▶ _ASSIGNED TASK_
Report how many lines in the material hold the word "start". No other content is required.

▶ _EXERCISE MATERIALS_
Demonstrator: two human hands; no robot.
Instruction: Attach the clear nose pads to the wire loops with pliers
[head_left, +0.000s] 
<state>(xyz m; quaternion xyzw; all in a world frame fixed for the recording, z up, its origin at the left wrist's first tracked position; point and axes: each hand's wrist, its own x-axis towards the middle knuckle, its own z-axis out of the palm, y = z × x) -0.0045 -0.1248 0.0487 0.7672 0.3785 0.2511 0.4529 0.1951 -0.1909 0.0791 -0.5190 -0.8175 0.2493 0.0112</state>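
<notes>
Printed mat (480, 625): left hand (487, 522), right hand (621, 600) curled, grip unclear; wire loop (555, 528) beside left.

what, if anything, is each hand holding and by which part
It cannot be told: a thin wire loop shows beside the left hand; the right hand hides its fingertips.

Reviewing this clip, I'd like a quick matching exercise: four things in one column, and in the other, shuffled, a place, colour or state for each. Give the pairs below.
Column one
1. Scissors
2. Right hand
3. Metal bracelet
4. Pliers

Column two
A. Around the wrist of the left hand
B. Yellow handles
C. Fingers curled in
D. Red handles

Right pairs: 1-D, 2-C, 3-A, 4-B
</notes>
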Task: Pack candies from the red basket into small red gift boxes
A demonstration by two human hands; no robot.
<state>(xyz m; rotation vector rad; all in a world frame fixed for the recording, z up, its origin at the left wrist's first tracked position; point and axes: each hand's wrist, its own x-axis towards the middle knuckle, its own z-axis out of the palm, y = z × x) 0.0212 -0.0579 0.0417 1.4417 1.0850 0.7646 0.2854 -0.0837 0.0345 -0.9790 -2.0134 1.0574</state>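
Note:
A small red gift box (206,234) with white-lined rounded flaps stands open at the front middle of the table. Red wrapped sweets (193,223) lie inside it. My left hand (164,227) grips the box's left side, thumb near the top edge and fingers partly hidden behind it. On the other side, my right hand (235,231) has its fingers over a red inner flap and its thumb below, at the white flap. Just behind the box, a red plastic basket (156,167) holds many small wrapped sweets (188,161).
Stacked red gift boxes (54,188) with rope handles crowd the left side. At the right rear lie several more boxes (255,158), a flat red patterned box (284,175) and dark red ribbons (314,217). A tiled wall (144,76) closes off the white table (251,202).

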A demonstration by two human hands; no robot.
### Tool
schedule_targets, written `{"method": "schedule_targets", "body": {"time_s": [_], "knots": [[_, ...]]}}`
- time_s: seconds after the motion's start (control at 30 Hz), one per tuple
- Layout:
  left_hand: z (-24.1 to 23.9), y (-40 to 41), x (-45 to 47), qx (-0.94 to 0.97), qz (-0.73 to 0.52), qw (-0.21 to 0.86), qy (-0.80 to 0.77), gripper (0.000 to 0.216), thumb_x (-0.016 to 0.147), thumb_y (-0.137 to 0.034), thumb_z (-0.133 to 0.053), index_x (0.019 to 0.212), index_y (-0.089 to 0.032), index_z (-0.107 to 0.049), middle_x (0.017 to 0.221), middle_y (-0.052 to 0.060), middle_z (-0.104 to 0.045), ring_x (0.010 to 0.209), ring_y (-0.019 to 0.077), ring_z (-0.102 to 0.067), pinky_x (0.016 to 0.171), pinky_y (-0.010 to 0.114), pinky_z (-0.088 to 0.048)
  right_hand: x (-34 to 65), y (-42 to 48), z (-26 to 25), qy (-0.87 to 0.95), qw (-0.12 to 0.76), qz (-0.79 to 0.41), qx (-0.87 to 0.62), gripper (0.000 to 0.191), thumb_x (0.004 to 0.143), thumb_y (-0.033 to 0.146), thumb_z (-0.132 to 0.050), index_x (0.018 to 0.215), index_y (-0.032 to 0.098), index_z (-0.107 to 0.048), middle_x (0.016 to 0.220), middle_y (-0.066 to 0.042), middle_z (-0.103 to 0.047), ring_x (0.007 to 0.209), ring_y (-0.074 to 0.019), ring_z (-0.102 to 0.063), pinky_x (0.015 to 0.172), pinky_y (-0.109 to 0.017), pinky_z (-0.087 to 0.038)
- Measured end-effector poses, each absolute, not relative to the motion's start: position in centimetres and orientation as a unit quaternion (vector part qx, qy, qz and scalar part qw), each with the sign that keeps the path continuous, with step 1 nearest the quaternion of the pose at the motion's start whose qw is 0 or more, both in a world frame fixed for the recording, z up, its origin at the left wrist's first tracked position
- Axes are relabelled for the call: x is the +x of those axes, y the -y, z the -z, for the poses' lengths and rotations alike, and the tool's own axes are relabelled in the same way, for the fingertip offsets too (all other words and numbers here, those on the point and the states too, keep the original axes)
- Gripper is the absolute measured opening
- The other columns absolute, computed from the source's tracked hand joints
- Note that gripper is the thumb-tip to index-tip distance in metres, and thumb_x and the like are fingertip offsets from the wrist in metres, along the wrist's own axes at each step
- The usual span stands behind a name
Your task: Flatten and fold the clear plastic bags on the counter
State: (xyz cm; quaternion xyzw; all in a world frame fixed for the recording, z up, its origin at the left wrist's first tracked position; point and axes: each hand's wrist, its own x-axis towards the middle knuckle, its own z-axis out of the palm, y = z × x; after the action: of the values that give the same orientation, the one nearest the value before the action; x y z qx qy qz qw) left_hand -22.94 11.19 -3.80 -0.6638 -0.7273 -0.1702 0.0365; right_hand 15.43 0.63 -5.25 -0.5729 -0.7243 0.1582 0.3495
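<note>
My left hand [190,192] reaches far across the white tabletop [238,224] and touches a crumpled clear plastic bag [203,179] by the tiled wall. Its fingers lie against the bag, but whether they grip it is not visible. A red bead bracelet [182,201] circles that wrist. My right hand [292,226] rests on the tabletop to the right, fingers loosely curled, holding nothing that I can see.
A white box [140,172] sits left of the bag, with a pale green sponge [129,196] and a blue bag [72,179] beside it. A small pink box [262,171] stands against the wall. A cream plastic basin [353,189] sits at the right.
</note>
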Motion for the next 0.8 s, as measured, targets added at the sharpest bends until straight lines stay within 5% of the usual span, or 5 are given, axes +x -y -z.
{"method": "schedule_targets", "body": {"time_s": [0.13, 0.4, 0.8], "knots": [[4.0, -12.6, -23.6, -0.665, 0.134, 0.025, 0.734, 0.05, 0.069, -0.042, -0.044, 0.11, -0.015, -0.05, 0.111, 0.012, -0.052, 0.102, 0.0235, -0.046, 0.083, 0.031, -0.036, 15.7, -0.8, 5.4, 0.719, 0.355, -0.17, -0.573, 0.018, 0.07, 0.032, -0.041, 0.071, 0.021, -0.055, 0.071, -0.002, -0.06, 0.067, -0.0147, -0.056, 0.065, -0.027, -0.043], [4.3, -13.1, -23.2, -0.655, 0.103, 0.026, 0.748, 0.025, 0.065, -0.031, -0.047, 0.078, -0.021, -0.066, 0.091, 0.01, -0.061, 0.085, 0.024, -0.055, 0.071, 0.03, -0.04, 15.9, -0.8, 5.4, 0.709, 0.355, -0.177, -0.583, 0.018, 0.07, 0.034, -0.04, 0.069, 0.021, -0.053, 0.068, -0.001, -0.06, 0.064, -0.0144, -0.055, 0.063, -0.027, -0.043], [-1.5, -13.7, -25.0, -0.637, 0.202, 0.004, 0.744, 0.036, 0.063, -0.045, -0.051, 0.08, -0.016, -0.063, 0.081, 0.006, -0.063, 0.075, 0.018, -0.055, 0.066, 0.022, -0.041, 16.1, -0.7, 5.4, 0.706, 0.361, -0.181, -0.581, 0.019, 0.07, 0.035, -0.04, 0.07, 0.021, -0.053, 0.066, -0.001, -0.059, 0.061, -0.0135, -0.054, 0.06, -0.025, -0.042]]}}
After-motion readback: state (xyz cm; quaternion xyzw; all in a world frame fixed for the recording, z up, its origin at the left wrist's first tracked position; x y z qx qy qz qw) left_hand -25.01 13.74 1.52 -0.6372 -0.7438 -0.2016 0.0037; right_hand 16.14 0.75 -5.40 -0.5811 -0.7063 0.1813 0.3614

▶ _RESULT OF THIS EXERCISE_
2